■ **PROBLEM DETAILS**: Return each line of the listing that contains the string "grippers".

┄┄┄┄┄┄┄┄┄┄

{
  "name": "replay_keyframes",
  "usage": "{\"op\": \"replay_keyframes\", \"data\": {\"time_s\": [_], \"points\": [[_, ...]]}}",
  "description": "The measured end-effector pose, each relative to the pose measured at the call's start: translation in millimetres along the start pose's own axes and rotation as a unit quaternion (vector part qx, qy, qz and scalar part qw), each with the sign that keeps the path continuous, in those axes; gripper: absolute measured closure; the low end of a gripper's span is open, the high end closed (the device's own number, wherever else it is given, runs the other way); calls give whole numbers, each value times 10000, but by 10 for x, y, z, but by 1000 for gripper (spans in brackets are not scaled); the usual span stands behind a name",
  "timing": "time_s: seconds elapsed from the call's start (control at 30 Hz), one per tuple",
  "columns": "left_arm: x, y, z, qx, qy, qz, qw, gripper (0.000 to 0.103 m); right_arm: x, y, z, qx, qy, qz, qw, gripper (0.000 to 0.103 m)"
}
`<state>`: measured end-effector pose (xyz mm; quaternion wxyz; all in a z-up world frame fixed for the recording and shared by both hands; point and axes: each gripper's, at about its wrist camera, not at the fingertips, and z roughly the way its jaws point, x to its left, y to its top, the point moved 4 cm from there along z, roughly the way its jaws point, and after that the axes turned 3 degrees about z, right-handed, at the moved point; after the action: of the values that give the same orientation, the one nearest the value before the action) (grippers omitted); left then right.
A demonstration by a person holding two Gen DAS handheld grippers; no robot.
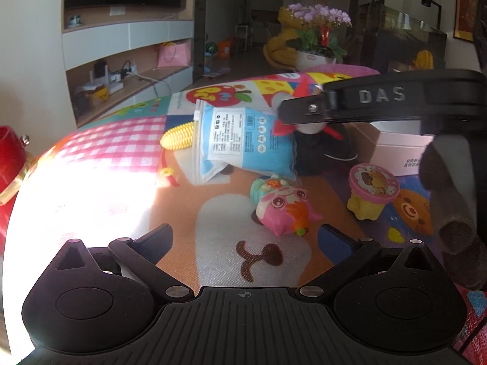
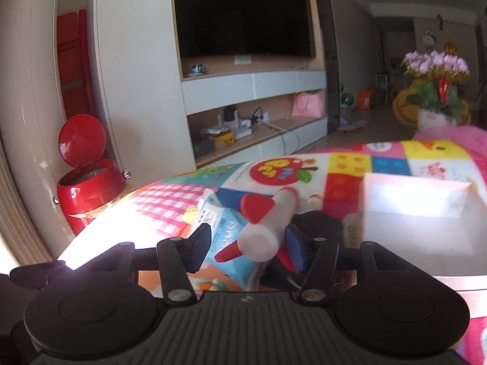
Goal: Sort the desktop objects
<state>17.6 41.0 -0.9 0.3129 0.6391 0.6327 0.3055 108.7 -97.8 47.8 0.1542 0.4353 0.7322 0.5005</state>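
My left gripper (image 1: 243, 237) is open and empty above the colourful play mat (image 1: 127, 140). A pink pig squishy toy (image 1: 284, 210) lies just ahead between its fingers. A yellow-and-pink cupcake toy (image 1: 371, 190) stands to its right. A blue-and-white pouch (image 1: 243, 140) lies farther off with a toy corn cob (image 1: 179, 137) beside it. My right gripper (image 2: 246, 246) is open around a white toy rocket with red fins (image 2: 268, 222); the rocket rests against its right finger (image 2: 296, 251). In the left wrist view the right gripper (image 1: 350, 106) reaches in from the right.
A pink open box (image 2: 417, 210) stands at the right on the mat, also in the left wrist view (image 1: 398, 149). A black object (image 2: 316, 222) lies beside the rocket. A red lidded bin (image 2: 88, 179) stands off the mat at left. TV cabinet and flowers are behind.
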Motion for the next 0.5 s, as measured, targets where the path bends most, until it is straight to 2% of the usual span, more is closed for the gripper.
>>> {"op": "replay_keyframes", "data": {"time_s": [0.13,0.2,0.27,0.37,0.5], "points": [[26,-64,-27,63,-64,92,9999,0,311,-65,247,321,816,31,9961,53],[38,-85,-22,88,-88,117,9999,0,453,-106,202,245,910,-283,9951,53],[33,-73,-9,57,-134,66,9999,0,443,-134,96,257,937,-327,9947,53],[6,38,-22,-181,-199,-30,9996,0,258,-203,-194,175,674,-291,9971,52],[-113,368,1,-669,-158,243,9973,0,-115,-343,-596,-33,-165,-269,9995,46]]}}
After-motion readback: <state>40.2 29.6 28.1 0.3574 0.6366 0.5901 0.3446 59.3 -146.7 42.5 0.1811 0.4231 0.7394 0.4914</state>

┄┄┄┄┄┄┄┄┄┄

■ **REPLY**:
`<state>`: measured end-effector pose (xyz mm; quaternion wxyz; all in a z-up world frame fixed for the recording and shared by both hands; point and axes: each gripper's, at about its wrist camera, not at the fingertips, and z roughly the way its jaws point, x to its left, y to its top, the point moved 4 cm from there along z, roughly the way its jaws point, and after that the axes turned 3 degrees about z, right-handed, at the moved point; after the action: of the values that give the same orientation, the one nearest the value before the action) (grippers omitted); left then right.
A demonstration by a person holding two Gen DAS handheld grippers; no robot.

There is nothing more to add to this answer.